Before 1927 came to an end House and Senate leaders were determined to discredit Governor Johnston even planned to meet under special session under authority of the newly adopted initiative proposition, a measure passed in 1923 to consider Governor Walton’s impeachment charge. The declared purpose was to investigate the governor. However, the State Supreme Court ruled the initiative proposition unconstitutional, which meant that the legislature could only meet at regular session or when called by the governor. In addition a district court in Oklahoma City issued an injunction. Legislative leaders ignored both the court ruling and the injunction, and proceeded to the state capitol only to be turned away by National Guard troops there on Johnston’s orders. The legislature then convened at the Huckins Hotel in downtown Oklahoma City on December 13 where the Senate, acting as a court of impeachment, agreed upon charges against the governor as well as members of his administration. However, with the realization that the courts were on the governor’s side and concerned over the legality of their meeting, the Senate later turned down the charges and the legislature adjourned. Johnston was vindicated and praised for his restraint in using the courts rather than martial law.
Johnston could have served out his term without additional legislative harassment, but his political doom was sealed with the presidential election of 1928. The Democrats selected Alfred Smith of New York for their presidential candidate. The fatal blow came when the governor campaigned across the state on Smith’s behalf. Smith had announced he was Catholic, and against prohibitionists and “religious bigots.” The Republican candidate, Herbert Hoover, overwhelmingly took the office and the Republican party took several state offices including seats in the Supreme Court, a near majority in the lower House and substantial gains in the Senate. “Democratic Wrath” was heaped on Johnston and he was held responsible for the disaster.

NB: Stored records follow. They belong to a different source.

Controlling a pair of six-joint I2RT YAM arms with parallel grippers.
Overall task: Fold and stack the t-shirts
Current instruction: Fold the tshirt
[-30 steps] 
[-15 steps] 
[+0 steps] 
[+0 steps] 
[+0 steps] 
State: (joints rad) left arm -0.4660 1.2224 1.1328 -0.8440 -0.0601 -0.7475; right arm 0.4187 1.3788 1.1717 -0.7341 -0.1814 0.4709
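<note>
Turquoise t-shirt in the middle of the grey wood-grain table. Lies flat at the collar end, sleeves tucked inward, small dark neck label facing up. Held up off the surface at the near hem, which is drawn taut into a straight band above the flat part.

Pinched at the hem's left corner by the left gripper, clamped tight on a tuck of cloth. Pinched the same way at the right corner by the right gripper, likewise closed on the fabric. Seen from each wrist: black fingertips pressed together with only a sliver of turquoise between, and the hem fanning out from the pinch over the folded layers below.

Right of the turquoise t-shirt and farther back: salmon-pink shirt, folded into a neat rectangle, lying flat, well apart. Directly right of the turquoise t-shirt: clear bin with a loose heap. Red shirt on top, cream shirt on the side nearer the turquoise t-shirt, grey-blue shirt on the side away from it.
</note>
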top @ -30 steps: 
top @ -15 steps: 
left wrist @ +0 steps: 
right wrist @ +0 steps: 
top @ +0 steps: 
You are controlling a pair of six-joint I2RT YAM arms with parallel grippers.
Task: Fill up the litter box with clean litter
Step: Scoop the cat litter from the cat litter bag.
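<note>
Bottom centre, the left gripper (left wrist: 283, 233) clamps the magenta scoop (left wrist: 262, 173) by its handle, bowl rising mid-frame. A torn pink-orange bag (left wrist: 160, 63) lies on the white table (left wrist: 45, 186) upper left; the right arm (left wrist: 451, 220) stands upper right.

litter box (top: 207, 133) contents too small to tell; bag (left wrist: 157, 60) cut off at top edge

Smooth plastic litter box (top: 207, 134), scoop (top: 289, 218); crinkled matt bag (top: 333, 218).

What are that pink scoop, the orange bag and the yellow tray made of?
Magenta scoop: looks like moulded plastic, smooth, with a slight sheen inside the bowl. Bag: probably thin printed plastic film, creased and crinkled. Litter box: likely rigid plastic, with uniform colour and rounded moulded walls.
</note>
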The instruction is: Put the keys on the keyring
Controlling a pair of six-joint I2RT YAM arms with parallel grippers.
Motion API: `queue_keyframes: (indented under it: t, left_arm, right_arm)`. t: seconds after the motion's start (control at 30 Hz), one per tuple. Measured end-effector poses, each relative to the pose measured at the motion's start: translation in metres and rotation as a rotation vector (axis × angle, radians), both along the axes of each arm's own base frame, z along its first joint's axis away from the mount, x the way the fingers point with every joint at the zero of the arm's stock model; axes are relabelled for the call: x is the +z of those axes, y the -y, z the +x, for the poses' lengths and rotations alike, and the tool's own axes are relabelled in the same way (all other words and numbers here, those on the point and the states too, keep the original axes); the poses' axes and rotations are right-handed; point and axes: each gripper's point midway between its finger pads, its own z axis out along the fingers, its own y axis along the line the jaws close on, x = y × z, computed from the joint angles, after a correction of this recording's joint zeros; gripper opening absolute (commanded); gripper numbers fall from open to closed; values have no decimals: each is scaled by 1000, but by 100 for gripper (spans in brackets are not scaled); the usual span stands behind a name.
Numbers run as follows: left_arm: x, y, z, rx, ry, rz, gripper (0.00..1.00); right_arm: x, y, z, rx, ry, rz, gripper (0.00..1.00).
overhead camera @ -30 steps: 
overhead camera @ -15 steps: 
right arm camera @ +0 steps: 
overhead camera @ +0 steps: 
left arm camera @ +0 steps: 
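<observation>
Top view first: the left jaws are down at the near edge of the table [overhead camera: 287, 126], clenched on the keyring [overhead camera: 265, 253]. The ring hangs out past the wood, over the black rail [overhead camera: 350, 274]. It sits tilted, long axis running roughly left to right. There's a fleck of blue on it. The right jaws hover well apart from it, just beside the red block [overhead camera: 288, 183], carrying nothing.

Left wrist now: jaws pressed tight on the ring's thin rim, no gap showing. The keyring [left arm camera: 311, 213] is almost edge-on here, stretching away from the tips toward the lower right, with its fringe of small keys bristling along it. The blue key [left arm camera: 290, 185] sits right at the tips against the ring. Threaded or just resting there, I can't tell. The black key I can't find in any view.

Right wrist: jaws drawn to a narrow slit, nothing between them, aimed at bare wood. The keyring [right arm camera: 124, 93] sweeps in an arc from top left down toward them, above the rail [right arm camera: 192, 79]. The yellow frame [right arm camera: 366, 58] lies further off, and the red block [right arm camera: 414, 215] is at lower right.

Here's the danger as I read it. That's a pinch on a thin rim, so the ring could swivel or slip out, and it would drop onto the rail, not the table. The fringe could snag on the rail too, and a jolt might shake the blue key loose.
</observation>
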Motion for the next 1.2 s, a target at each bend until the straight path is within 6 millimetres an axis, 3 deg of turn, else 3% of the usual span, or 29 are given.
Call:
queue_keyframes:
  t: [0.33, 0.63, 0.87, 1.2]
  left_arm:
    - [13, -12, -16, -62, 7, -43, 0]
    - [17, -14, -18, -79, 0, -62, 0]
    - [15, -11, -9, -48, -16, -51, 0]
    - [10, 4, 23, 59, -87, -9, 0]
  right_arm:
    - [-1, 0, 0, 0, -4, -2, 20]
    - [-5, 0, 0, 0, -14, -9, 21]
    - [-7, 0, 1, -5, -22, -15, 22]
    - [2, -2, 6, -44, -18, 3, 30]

When the legislature met again for its regular session in January 1929 a combination of Republicans and insurgent Democrats set in motion a second impeachment effort. Thirteen charges were presented to the Senate, eleven of which were accepted. Governor Johnston was suspended from office on January 21 and Lieutenant Governor William Holloway became acting governor. Johnston’s impeachment trial began February 6 and lasted 6 weeks. Finally on March 20, the governor’s ordeal ended with the Senate voting to remove him from office on the eleventh charge, that of general incompetency. He was acquitted of all others.
Johnston returned to the Senate serving from 1933 to 1937. He maintained his law practice in Perry until his death on January 7, 1965. He is buried in Perry.